• _Problem statement_
Your output should be the lines from the start of the data through the line containing "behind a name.", exactly and nothing more.

• _Material provided_
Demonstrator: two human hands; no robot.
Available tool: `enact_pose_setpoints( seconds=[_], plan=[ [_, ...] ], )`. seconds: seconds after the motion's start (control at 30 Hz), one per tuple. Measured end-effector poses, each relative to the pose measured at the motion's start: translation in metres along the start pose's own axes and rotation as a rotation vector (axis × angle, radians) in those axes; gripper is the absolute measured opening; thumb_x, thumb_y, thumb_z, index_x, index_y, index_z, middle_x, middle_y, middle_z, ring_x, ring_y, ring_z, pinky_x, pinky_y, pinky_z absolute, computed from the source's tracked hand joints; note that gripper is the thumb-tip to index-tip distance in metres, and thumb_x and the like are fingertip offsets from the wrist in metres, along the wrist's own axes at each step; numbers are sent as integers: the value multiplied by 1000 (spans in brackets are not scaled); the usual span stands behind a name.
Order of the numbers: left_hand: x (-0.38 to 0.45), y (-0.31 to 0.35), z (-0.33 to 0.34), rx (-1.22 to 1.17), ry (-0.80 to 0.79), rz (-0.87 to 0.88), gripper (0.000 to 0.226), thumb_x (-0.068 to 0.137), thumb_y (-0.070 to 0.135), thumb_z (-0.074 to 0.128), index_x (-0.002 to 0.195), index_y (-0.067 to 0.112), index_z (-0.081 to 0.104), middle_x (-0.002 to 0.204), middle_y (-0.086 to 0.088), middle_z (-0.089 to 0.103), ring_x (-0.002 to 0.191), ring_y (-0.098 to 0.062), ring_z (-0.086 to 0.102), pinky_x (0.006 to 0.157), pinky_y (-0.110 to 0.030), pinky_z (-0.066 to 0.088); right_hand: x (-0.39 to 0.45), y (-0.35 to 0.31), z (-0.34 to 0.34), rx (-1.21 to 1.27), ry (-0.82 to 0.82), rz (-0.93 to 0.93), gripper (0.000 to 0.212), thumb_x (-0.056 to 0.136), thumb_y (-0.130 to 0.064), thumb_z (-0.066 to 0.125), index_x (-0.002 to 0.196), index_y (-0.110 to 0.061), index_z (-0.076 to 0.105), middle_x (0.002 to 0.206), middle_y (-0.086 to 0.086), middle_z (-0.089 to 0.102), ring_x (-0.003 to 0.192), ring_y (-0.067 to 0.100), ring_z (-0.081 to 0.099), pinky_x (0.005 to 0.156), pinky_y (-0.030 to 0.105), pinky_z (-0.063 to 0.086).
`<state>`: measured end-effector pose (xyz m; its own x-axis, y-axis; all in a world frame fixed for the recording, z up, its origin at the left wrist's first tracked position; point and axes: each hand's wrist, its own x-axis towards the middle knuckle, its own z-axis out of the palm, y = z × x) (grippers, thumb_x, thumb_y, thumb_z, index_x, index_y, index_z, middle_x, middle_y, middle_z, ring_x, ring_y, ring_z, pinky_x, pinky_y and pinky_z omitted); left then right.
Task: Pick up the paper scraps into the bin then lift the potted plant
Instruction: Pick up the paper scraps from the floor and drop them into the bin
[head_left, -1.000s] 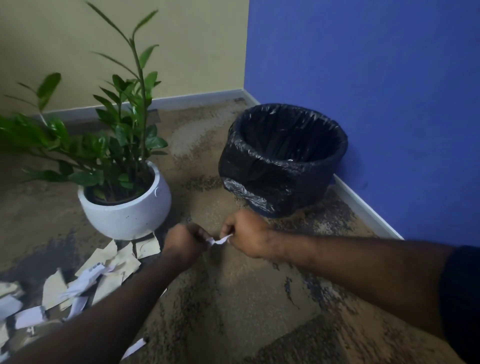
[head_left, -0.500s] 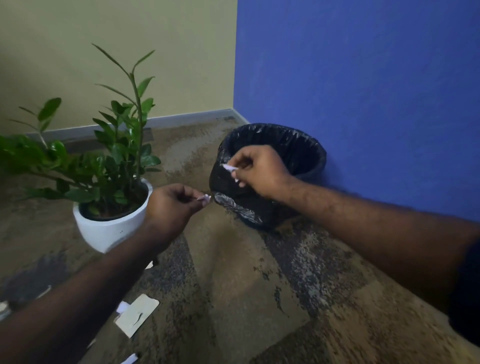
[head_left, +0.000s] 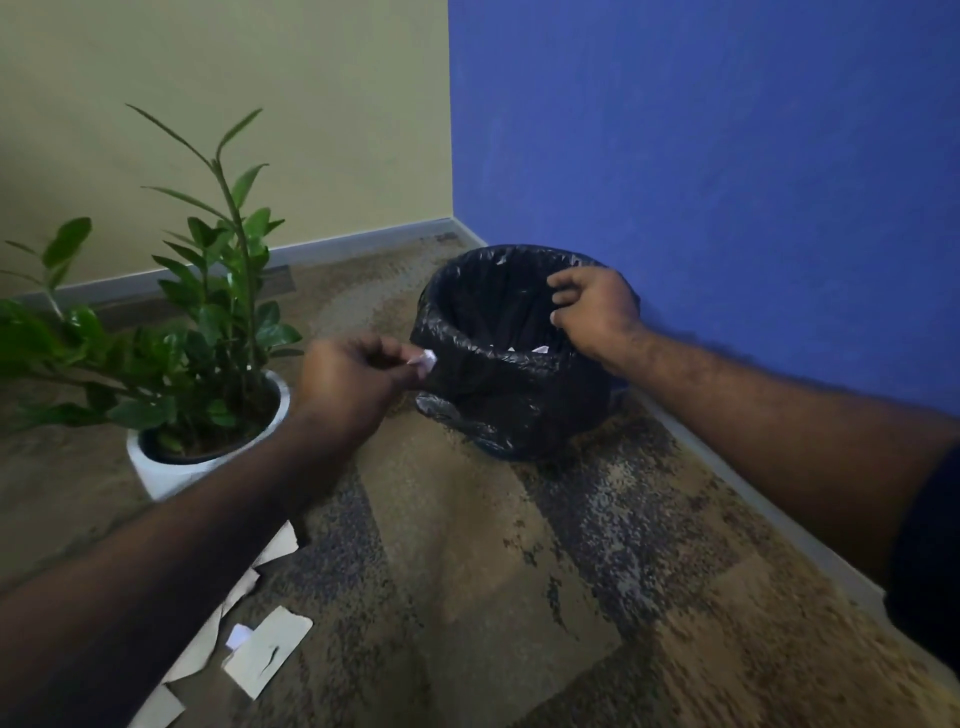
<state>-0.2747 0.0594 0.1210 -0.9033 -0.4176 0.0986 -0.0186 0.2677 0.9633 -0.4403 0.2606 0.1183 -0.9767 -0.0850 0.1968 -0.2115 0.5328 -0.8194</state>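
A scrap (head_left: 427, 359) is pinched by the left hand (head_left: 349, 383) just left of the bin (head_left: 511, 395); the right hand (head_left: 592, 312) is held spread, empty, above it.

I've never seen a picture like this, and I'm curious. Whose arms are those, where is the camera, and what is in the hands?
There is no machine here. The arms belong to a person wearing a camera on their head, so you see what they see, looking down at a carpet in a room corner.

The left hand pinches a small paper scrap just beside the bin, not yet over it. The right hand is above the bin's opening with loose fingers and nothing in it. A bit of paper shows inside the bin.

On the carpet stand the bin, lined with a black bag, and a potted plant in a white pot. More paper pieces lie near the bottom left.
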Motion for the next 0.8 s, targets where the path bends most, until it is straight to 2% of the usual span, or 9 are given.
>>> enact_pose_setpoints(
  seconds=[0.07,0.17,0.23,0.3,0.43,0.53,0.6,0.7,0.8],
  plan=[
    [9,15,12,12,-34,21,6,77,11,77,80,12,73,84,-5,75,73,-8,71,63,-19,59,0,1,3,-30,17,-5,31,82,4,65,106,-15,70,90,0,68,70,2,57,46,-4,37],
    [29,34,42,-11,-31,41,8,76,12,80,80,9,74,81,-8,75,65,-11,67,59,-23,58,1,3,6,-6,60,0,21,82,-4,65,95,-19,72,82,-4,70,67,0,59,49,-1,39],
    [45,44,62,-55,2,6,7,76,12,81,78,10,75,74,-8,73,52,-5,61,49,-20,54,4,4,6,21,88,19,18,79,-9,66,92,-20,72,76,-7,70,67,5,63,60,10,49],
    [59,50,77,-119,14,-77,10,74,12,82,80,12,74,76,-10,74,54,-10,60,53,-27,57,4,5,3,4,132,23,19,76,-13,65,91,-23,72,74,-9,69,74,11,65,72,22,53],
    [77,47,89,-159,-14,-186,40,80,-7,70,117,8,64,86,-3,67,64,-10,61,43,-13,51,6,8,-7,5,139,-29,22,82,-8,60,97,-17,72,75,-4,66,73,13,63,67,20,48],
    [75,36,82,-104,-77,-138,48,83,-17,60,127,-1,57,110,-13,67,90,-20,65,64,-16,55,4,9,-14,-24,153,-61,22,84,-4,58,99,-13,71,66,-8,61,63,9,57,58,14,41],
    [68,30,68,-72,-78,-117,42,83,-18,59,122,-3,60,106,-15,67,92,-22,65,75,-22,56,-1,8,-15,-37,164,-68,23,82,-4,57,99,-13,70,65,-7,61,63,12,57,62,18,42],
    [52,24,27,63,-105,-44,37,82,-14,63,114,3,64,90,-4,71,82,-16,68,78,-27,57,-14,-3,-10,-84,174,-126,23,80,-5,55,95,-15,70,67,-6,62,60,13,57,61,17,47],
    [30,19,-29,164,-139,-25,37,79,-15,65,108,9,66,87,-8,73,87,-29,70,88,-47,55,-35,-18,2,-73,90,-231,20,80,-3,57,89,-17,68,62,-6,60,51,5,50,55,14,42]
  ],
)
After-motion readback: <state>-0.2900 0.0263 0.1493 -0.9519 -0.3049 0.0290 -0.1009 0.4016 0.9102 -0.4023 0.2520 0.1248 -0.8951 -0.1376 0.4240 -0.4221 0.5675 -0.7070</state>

• _Exercise result_
Demonstrator: two human hands; no robot.
Available tool: `enact_pose_setpoints( seconds=[_], plan=[ [_, ...] ], )`. seconds: seconds after the motion's start (control at 30 Hz), one per tuple. Measured end-effector poses, each relative to the pose measured at the motion's start: translation in metres along the start pose's own axes and rotation as a rotation vector (axis × angle, radians) in those axes; gripper is the absolute measured opening; thumb_x, thumb_y, thumb_z, index_x, index_y, index_z, middle_x, middle_y, middle_z, ring_x, ring_y, ring_z, pinky_x, pinky_y, pinky_z absolute, computed from the source's tracked hand joints; note that gripper is the thumb-tip to index-tip distance in metres, and thumb_x and the like are fingertip offsets from the wrist in metres, along the wrist's own axes at each step; numbers are sent as integers: the value multiplied by 1000 (spans in brackets are not scaled); the usual span stands behind a name.

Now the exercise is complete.